BEGIN Data provided
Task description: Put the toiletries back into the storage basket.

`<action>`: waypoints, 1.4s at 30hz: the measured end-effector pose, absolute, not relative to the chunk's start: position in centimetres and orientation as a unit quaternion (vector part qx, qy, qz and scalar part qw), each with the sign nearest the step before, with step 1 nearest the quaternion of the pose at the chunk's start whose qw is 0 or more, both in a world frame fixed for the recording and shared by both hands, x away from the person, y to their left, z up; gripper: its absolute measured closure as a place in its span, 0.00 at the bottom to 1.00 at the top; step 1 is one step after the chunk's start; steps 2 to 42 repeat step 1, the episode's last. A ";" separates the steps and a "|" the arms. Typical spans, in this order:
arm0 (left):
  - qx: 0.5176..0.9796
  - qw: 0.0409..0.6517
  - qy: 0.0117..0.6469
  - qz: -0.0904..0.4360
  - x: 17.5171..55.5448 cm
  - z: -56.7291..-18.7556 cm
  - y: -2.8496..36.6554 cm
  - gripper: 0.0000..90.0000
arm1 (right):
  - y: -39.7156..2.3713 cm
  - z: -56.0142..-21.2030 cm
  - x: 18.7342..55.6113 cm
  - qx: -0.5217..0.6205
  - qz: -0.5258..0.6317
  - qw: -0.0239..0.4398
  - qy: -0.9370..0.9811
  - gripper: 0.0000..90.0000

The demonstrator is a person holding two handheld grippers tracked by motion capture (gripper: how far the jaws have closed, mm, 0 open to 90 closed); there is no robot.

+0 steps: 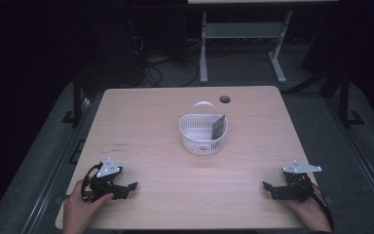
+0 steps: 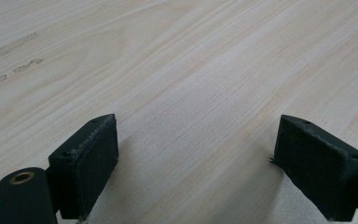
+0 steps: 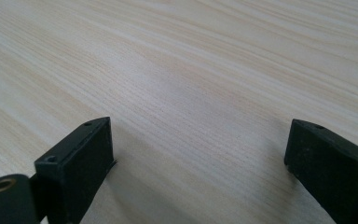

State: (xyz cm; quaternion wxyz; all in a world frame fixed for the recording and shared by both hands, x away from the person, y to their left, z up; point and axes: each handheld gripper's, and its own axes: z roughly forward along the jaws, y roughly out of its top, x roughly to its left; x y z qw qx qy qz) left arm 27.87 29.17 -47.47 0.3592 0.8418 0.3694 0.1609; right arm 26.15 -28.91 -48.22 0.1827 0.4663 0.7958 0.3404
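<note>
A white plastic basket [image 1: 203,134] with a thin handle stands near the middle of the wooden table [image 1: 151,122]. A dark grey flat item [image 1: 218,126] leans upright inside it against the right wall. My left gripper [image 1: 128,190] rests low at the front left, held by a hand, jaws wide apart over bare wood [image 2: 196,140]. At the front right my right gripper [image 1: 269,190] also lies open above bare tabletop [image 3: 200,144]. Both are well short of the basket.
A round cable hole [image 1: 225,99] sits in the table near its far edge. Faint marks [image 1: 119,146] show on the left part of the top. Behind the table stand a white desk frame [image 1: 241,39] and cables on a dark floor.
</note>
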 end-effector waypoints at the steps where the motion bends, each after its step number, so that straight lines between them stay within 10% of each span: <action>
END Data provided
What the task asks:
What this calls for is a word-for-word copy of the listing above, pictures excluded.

Answer to the exercise:
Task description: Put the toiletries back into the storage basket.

`<action>`: waypoints, 1.4s at 30hz: the measured end-effector pose, absolute, not relative to the chunk's start: position in centimetres and orientation as a unit quaternion (vector part qx, qy, qz and scalar part qw), each with the sign nearest the step before, with step 1 nearest the quaternion of the pose at the chunk's start whose qw is 0 or more, both in a world frame fixed for the recording and shared by both hands, x away from the person, y to their left, z up; gripper: its absolute measured closure as a place in its span, 0.00 at the bottom to 1.00 at the top; step 1 is one step after the chunk's start; steps 2 to 42 repeat step 1, the episode's last. A ";" separates the steps and a "|" the arms. Typical spans, in this order:
arm0 (left):
  - qx: 0.5176..0.9796
  - qw: 0.0409..0.6517
  - qy: 0.0117..0.6469
  - qz: -0.0904..0.4360
  - x: 17.5171..55.5448 cm
  - z: -56.7291..-18.7556 cm
  - y: -2.8496..36.6554 cm
  - gripper: 0.0000..90.0000
arm1 (right):
  - y: -39.7156..2.3713 cm
  - z: -56.0142..-21.2030 cm
  - x: 18.7342..55.6113 cm
  - qx: -0.5217..0.6205
  - qz: -0.5258..0.6317
  - qw: -0.0239..0.4398
  - qy: -0.9370..0.9811
  - gripper: 0.0000..90.0000

The demonstrator is a person holding two handheld grippers tracked by motion capture (gripper: how far the jaws have closed, mm, 0 open to 90 closed); there is no robot.

+0 steps: 
+0 steps: 
+0 steps: 

State: (xyz cm; quaternion wxyz; all in a world frame fixed for the recording and shared by both hands, x away from the person, y to their left, z up; point and axes: each handheld gripper's, and its own axes: z roughly forward along the jaws, y roughly out of its top, x roughly to its left; x y z qw qx qy qz) left arm 27.87 29.17 -47.47 0.3592 0.8418 0.3694 0.1609; right arm 26.15 -28.91 -48.22 0.1827 0.4663 0.7958 0.3404
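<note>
A white plastic basket [image 1: 203,134] with a thin handle stands near the middle of the wooden table [image 1: 151,122]. A dark grey flat item [image 1: 218,126] leans upright inside it against the right wall. My left gripper [image 1: 128,190] rests low at the front left, held by a hand, jaws wide apart over bare wood [image 2: 196,140]. At the front right my right gripper [image 1: 269,190] also lies open above bare tabletop [image 3: 200,144]. Both are well short of the basket.
A round cable hole [image 1: 225,99] sits in the table near its far edge. Faint marks [image 1: 119,146] show on the left part of the top. Behind the table stand a white desk frame [image 1: 241,39] and cables on a dark floor.
</note>
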 end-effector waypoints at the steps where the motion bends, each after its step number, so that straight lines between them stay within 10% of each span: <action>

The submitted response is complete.